Toolbox for MEDLINE files

This document explains installation and usage of the tools PMComp (PubMed File Compressor) and PMUniq (PubMed File Unique) for compression and removal of duplicate articles inside MEDLINE resp. PubMed data in PubMed format.

  1. Compression with PMComp
  2. Doublet Removal with PMUniq

Compression with PMComp

Description

Meva denies to work if the input data are very large (this limit can be changed by the administrator). In this case you can compress the data using PMComp (PubMed File Compressor) locally on your computer before sending them to Meva. The compression reduces your data usually onto 1-20 % of the original file size. F.i. if Meva is restricted to accept not more than 5 MB from the user, you can send virtual 25-500 MB to Meva anyway. In general, if you have large data to analyze or repeated consultations with same data but different parameters, it is recommended to use PMComp since it will decrease the net traffic load and increase the processing speed of client and server.

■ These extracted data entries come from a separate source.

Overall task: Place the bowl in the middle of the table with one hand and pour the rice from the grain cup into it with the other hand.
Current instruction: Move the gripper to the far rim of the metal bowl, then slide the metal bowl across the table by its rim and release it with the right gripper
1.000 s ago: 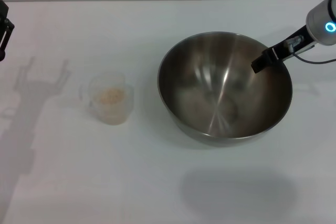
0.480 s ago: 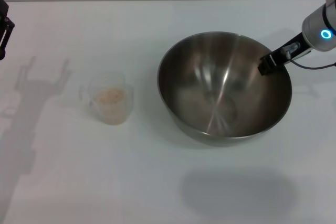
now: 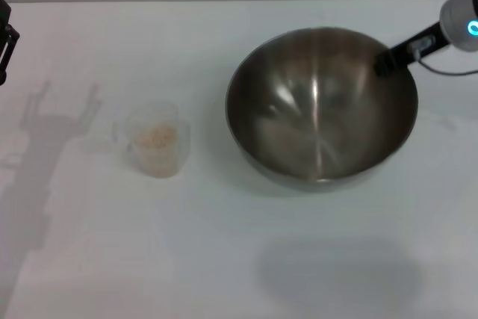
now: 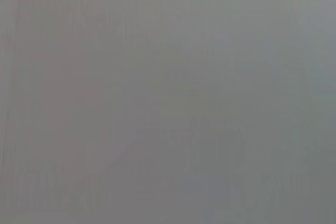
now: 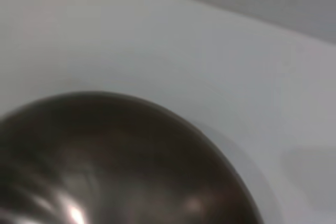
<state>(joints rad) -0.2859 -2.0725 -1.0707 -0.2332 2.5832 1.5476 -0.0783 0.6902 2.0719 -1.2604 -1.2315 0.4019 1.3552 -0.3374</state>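
On the near part of the white worktop [image 3: 224, 259] lie only soft shadows. Farther in, toward the robot's left side, stands the small clear cup [image 3: 154, 140], upright, with a shallow heap of pale rice [image 3: 155, 137] in its bottom. Well apart from it, right of centre, is the big steel bowl [image 3: 321, 106], tipped so that its far rim is raised and its opening leans toward the near side. The right end effector [image 3: 385, 61] is at the bowl's far right rim, a dark finger reaching just inside the rim; it seems to grip the rim, though I cannot tell for certain how its jaws stand. The right wrist view shows the bowl's dark, shiny inside close up. At the far left edge hangs the left end effector [image 3: 6, 31], away from everything; I cannot tell its state.
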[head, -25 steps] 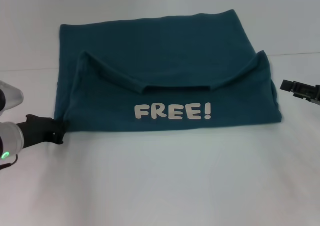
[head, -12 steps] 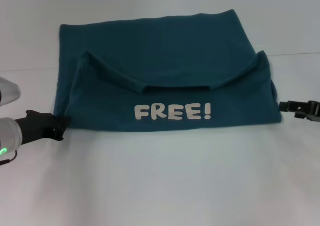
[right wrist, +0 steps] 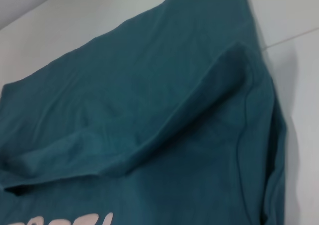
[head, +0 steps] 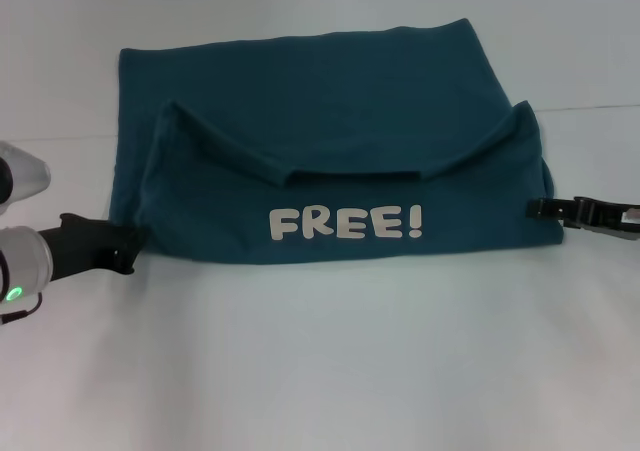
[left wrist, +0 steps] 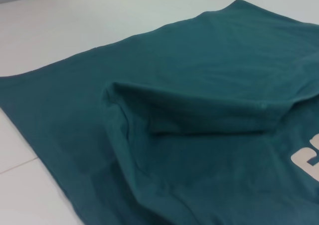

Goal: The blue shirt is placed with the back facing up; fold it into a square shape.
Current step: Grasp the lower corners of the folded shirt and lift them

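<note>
Right gripper (head: 545, 210) moved onto blue shirt (head: 330, 141) edge; fingers' state unclear; shirt lies crosswise.

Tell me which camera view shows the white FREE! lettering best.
The head view: all of the FREE! lettering reads clearly on the blue shirt. The left wrist view catches only one letter's edge; the right wrist view shows just the letters' tops.

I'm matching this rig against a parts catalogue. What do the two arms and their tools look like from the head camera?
The left arm is a silver-white rounded cylinder with a small green light, ending in a matte black left tool. Of the right arm only the slim black right tool shows, angular, with a paler patch near the frame's edge. No cables are visible.
</note>
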You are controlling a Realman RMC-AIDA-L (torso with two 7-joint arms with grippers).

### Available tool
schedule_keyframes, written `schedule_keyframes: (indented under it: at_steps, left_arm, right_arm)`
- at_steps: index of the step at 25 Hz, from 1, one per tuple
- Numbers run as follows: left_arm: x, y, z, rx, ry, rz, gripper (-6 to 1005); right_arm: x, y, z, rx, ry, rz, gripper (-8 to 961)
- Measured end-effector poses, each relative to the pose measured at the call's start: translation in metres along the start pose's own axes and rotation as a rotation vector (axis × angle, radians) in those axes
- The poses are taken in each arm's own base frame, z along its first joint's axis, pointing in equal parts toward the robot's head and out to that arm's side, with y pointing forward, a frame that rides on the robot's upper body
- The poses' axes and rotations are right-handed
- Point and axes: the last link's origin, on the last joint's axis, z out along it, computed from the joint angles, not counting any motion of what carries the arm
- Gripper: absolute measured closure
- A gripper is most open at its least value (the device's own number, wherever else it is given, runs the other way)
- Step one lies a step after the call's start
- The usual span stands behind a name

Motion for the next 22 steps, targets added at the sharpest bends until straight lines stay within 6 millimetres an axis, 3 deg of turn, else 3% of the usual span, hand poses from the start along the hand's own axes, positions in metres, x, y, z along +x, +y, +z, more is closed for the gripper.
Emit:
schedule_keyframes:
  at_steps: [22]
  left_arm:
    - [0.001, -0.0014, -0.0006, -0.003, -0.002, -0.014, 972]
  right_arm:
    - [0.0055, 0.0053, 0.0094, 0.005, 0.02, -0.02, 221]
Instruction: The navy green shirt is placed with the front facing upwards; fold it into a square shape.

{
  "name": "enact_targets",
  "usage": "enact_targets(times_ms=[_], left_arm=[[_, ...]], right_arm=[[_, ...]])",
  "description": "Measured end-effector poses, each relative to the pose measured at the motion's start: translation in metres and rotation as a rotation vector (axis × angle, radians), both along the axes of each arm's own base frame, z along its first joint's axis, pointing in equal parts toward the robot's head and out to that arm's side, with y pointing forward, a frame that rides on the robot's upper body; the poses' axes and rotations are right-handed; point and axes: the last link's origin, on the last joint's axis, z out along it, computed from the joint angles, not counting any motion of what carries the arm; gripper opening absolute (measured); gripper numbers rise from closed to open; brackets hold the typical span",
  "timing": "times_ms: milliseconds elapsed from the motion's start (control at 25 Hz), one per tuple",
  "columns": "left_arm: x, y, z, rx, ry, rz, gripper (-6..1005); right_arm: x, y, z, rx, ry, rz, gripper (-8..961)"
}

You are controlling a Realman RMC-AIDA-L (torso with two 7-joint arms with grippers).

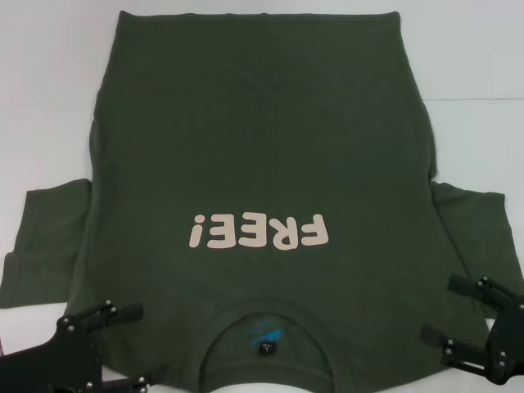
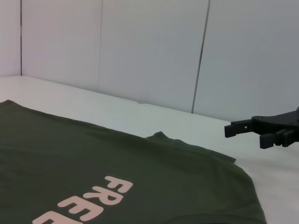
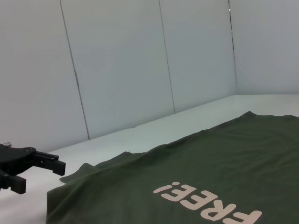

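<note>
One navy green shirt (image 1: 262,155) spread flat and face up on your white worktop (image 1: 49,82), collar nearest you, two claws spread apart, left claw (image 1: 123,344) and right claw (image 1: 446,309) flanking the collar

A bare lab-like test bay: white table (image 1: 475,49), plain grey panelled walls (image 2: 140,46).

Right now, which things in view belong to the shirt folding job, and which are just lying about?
Belongs to the job:
navy green shirt, spread flat, lettering up
left gripper, open, at the collar end
right gripper, open, by the other shoulder

Just there:
white table
wall panels
</note>
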Motion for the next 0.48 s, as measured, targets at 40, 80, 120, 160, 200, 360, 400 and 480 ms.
enact_targets(times_ms=[40, 80, 120, 160, 200, 360, 400, 480], left_arm=[[-0.0001, 0.0003, 0.0002, 0.003, 0.000, 0.001, 908], [-0.0002, 0.0005, 0.0003, 0.004, 0.000, 0.002, 908], [-0.0003, 0.0008, 0.0003, 0.005, 0.001, 0.003, 908], [-0.0002, 0.0011, 0.0004, 0.006, 0.001, 0.002, 907], [0.0001, 0.0017, 0.0004, 0.007, 0.001, 0.001, 907], [0.0007, 0.0027, 0.0006, 0.008, 0.001, -0.001, 907], [0.0008, 0.0029, 0.0007, 0.009, 0.000, -0.002, 907], [0.0008, 0.0030, 0.0008, 0.010, 0.000, -0.001, 906]], right_arm=[[0.0000, 0.0004, 0.0000, 0.001, 0.000, -0.001, 945], [0.0000, 0.0009, 0.0001, 0.003, -0.001, -0.001, 945], [-0.0001, 0.0016, 0.0002, 0.005, -0.001, -0.002, 945], [-0.0006, 0.0023, -0.0002, 0.005, 0.001, -0.001, 945], [-0.0014, 0.0030, -0.0008, 0.004, 0.004, 0.001, 945], [-0.0068, 0.0064, -0.0051, -0.010, 0.014, 0.023, 945], [-0.0080, 0.0071, -0.0059, -0.013, 0.016, 0.028, 945], [-0.0091, 0.0078, -0.0070, -0.017, 0.018, 0.031, 945]])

Despite the fact of the restricted input size, Meva has output limitations as well to protect web clients from dealing with megs of data. The output limitations relate only to HTML mode, not to text mode result.

Installation

Download the archiv (Windows x64: pmcomp.zip, 9 KB, MD5; Linux Elf x64: pmcomp.tgz, 5 KB, MD5) onto your computer. There is no special setup procedure needed. Unzip the archive and put the executable simply into a directory of your choice, f.i. in the same directory, which you download your PubMed result files into.

If your PubMed files always have a certain extension, you can facilitate the handling at a later time, if you double click onto such a file, choose “Other …” in the “Open with” dialogue and select the path to PMComp. All you have to do later on if you will start PMComp for that file is to perform a simple double click on this file.

Usage

PMComp compresses PubMed files by extracting only these fields the user wishes to analyze (and thereby dropping the others). So you must tell PMComp which input file it shall extract from, which fields shall be extracted and which output file shall these fields be written to. This is done by passing 4 parameters:

  1. Input file name, fi.i. pubmed_result.txt. This is your PubMed result file you have downloaded. Make sure this file is in MEDLINE text format.
  2. Short name of field 1, f.i. AD for Affiliation. If you leave it empty, PMComp assumes you to removing only abstracts, i.e. all other fields will be extracted and no information is lost. (Abstracts cannot be analyzed by Meva anyway, but allocate much space in the file.) Despite of the compression Meva can still evaluate then all fields.
  3. Short name of field 2, f.i. SO for Source. The default is NONE, i.e. PMComp will not extract a 2nd field.
  4. Output file name, f.i. pubmed_result-ad-so.meva. PMComp suggests a name consisting of the input file name extended by the short names of the fields to be extracted.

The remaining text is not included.